Work task:
Where the records below reach the line containing "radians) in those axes", start transcribing, and end with the line containing "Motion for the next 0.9", exactly and with nothing else added.

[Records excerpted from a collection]
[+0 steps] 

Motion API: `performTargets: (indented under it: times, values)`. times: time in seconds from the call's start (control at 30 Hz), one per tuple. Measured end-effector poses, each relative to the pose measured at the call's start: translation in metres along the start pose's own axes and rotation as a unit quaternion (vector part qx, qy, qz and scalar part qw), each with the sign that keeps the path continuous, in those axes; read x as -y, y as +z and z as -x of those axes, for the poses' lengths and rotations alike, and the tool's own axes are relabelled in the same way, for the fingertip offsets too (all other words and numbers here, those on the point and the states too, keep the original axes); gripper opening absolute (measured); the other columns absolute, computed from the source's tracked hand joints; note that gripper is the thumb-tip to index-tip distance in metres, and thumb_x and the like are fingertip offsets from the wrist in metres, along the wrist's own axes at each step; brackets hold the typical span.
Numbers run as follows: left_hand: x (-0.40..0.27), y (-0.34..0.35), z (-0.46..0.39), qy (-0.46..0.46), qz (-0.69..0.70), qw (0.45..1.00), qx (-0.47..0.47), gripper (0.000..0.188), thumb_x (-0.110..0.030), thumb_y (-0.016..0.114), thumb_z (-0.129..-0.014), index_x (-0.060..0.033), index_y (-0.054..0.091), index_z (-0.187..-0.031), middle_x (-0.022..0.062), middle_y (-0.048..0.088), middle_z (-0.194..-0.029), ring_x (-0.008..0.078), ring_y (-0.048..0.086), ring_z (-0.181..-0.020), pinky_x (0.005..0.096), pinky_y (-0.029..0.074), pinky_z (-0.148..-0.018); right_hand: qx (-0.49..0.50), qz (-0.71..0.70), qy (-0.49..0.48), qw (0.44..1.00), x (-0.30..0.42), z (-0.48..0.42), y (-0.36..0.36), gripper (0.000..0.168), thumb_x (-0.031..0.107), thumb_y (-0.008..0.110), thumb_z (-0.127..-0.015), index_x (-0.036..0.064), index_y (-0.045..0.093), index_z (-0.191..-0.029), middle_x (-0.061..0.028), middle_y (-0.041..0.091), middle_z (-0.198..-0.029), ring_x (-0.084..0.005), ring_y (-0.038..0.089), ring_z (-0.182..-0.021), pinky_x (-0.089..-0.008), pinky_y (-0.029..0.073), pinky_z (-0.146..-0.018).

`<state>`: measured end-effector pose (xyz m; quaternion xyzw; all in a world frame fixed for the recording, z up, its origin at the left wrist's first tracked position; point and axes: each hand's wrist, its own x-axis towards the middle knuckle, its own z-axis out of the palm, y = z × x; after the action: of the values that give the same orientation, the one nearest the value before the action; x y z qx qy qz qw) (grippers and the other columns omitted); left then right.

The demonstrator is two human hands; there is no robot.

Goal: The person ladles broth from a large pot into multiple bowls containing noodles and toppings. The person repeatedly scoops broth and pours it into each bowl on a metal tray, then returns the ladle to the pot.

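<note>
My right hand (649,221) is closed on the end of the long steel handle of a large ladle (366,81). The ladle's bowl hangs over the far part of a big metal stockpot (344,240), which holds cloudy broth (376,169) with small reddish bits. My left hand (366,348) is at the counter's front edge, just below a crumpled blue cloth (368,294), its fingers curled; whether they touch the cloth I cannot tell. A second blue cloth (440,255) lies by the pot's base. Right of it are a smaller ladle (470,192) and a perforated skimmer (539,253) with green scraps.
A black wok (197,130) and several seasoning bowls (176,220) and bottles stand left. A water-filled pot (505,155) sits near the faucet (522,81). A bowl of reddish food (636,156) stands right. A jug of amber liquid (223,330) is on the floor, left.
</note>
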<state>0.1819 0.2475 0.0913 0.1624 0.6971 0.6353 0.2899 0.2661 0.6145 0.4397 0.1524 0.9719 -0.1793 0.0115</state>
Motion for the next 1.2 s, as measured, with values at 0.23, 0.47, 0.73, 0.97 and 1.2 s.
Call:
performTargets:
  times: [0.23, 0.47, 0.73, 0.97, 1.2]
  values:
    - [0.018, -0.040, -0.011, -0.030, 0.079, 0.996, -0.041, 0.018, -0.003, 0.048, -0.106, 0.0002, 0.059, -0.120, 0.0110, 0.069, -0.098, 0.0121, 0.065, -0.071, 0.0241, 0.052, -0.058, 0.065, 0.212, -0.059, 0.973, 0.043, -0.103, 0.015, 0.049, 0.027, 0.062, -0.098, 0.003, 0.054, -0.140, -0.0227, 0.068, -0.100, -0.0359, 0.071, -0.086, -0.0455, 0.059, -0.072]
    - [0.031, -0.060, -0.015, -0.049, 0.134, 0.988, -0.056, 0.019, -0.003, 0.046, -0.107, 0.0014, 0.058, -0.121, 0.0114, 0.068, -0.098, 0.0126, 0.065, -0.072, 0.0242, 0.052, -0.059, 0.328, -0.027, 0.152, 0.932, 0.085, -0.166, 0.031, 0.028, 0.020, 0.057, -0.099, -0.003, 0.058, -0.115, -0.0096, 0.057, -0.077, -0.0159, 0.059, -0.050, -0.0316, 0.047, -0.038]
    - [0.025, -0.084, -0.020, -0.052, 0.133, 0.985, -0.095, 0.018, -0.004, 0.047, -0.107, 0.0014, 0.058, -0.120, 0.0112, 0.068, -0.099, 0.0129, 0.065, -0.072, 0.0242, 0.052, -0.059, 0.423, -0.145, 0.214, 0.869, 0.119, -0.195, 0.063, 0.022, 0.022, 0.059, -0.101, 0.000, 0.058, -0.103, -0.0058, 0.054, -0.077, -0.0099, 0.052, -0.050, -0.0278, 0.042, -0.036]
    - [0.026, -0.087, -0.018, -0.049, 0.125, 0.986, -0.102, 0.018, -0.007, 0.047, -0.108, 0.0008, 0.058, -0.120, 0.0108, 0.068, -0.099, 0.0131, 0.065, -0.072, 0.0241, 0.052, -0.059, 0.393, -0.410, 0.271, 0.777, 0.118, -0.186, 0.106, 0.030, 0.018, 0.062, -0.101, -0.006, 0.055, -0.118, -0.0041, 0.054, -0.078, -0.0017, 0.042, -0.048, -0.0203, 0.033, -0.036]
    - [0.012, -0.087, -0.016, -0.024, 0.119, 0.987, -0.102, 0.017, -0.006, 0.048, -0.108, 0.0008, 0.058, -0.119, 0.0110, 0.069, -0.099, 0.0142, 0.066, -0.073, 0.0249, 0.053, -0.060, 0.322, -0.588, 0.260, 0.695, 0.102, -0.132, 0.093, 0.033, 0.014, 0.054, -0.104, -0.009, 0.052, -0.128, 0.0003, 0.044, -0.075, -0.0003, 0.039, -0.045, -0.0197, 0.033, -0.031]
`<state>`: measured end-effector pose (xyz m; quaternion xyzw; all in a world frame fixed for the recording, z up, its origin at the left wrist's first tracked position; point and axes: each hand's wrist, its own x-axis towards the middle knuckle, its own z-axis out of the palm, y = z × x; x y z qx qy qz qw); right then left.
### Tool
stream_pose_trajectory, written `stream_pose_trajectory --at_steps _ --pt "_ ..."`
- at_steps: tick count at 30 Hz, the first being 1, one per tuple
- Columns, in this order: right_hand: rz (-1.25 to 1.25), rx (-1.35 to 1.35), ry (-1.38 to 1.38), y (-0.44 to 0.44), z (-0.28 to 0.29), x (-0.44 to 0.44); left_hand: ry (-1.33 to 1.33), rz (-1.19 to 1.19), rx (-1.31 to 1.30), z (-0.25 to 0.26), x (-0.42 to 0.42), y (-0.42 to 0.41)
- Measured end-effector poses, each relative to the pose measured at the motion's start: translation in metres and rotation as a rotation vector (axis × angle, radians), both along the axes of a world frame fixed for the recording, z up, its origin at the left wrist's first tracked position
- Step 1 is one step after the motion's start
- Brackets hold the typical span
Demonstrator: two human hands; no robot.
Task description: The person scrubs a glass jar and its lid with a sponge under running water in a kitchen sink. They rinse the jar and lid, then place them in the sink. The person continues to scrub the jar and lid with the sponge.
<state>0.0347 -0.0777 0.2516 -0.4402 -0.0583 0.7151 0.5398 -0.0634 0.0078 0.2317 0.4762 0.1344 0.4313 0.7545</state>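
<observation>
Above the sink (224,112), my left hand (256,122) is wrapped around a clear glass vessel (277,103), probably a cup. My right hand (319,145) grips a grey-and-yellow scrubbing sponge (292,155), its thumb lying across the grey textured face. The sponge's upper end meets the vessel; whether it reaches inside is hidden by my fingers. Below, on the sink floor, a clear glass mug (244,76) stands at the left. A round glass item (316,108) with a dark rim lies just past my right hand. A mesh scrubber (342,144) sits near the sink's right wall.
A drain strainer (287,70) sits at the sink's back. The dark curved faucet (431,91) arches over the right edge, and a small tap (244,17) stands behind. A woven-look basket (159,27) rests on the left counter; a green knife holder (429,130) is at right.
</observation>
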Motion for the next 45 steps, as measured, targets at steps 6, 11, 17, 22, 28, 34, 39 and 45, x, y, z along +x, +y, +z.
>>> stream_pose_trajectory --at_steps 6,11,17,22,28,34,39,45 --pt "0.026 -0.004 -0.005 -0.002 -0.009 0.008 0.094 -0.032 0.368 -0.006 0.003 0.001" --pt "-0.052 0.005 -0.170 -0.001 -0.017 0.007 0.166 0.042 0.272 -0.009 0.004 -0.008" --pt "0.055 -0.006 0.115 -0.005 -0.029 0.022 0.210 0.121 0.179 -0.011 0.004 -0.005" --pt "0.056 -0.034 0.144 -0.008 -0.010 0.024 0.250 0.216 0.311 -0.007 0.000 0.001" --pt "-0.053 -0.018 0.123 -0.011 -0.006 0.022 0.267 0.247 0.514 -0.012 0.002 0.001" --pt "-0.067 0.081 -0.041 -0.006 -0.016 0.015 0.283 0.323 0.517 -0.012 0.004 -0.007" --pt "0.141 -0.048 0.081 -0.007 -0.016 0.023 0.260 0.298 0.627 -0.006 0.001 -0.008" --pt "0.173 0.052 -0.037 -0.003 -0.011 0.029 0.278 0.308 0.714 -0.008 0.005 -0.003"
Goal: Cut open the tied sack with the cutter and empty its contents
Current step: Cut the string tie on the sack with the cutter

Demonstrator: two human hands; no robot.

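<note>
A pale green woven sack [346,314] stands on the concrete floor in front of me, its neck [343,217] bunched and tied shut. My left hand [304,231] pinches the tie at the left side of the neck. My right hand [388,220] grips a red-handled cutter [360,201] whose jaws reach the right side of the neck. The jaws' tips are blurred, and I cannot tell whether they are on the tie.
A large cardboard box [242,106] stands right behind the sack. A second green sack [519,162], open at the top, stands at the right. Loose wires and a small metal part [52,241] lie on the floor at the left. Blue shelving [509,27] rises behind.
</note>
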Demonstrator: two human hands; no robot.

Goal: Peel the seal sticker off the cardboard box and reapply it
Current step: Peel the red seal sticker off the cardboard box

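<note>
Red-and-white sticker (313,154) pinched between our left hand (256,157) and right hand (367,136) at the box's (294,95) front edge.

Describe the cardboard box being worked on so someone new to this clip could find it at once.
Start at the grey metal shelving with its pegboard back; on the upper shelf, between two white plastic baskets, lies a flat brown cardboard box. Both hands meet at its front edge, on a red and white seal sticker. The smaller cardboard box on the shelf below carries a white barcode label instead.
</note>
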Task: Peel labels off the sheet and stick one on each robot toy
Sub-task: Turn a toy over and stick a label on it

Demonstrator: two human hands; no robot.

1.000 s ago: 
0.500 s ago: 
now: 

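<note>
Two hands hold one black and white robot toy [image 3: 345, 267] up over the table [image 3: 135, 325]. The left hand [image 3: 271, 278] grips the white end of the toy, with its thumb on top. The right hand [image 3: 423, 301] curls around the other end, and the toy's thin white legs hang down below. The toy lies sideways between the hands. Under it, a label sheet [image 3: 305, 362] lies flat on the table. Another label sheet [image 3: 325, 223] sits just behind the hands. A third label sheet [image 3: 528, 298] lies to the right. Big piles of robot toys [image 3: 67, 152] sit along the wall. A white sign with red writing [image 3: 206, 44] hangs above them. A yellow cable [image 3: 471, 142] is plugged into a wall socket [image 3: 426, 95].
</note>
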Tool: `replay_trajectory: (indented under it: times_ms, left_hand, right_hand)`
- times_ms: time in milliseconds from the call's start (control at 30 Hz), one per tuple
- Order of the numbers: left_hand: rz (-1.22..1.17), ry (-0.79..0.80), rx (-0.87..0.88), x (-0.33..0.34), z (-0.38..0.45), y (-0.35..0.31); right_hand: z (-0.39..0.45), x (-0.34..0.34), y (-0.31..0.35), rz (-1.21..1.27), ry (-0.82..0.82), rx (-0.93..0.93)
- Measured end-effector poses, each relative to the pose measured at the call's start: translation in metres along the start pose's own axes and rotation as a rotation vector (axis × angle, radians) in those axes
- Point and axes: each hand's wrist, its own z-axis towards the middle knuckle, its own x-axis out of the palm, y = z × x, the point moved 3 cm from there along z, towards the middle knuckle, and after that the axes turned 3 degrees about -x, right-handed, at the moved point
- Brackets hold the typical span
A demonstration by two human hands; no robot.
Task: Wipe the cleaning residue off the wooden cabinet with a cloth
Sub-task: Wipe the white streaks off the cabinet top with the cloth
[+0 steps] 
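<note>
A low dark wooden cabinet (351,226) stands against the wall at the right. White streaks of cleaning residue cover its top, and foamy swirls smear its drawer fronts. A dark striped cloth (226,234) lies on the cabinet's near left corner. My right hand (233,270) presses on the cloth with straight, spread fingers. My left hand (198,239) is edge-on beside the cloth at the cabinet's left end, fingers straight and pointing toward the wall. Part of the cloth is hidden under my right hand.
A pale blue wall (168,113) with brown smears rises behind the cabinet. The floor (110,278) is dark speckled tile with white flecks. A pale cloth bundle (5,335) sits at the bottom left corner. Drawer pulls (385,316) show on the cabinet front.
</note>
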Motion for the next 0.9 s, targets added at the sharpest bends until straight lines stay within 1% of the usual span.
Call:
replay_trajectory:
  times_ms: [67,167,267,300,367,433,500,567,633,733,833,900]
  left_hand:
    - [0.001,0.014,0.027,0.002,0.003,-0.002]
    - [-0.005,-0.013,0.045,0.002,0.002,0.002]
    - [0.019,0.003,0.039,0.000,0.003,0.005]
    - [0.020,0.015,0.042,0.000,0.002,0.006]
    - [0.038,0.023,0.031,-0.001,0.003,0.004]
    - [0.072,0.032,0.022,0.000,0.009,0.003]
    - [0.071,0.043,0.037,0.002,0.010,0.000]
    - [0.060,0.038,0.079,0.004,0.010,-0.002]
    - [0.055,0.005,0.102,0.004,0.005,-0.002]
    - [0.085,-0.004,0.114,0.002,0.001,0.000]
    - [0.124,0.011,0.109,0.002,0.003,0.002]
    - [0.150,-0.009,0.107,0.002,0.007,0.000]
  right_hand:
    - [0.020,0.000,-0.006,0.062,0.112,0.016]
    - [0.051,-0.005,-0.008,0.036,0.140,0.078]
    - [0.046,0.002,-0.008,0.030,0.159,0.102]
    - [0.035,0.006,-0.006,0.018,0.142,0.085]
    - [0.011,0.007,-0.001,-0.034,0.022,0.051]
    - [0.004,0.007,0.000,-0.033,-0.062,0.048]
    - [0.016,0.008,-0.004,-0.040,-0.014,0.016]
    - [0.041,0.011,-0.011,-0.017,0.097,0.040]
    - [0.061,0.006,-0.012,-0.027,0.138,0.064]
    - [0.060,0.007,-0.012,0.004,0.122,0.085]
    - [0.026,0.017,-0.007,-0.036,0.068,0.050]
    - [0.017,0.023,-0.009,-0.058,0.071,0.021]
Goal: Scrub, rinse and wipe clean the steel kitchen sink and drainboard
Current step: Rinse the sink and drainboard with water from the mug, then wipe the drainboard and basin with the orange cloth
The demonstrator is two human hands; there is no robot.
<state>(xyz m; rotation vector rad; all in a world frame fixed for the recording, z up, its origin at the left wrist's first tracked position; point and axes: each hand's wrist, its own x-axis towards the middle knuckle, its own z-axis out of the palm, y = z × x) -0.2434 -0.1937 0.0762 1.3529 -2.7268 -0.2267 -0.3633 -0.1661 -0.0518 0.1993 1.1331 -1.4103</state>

Solved exercise:
- Measured end-effector poses, each relative to the pose measured at the call's start: translation in metres along the start pose's own axes and rotation as a rotation vector (axis × angle, radians) in those axes
- Point and axes: each hand's wrist, its own z-axis towards the middle knuckle, its own x-axis out of the palm, y = z × x, the point moved 3 cm from there along z, towards the middle knuckle, and after that the axes turned 3 degrees about -x, right-handed, at the moved point
- Brackets hold the typical span
A demonstration by two human hands; no robot.
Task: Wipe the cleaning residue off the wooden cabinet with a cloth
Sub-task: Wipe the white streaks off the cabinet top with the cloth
[+0 steps] 
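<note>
A low dark wooden cabinet (351,226) stands against the wall at the right. White streaks of cleaning residue cover its top, and foamy swirls smear its drawer fronts. A dark striped cloth (226,234) lies on the cabinet's near left corner. My right hand (233,270) presses on the cloth with straight, spread fingers. My left hand (198,239) is edge-on beside the cloth at the cabinet's left end, fingers straight and pointing toward the wall. Part of the cloth is hidden under my right hand.
A pale blue wall (168,113) with brown smears rises behind the cabinet. The floor (110,278) is dark speckled tile with white flecks. A pale cloth bundle (5,335) sits at the bottom left corner. Drawer pulls (385,316) show on the cabinet front.
</note>
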Motion for the next 0.9 s, targets added at the sharpest bends until straight lines stay within 1% of the usual span.

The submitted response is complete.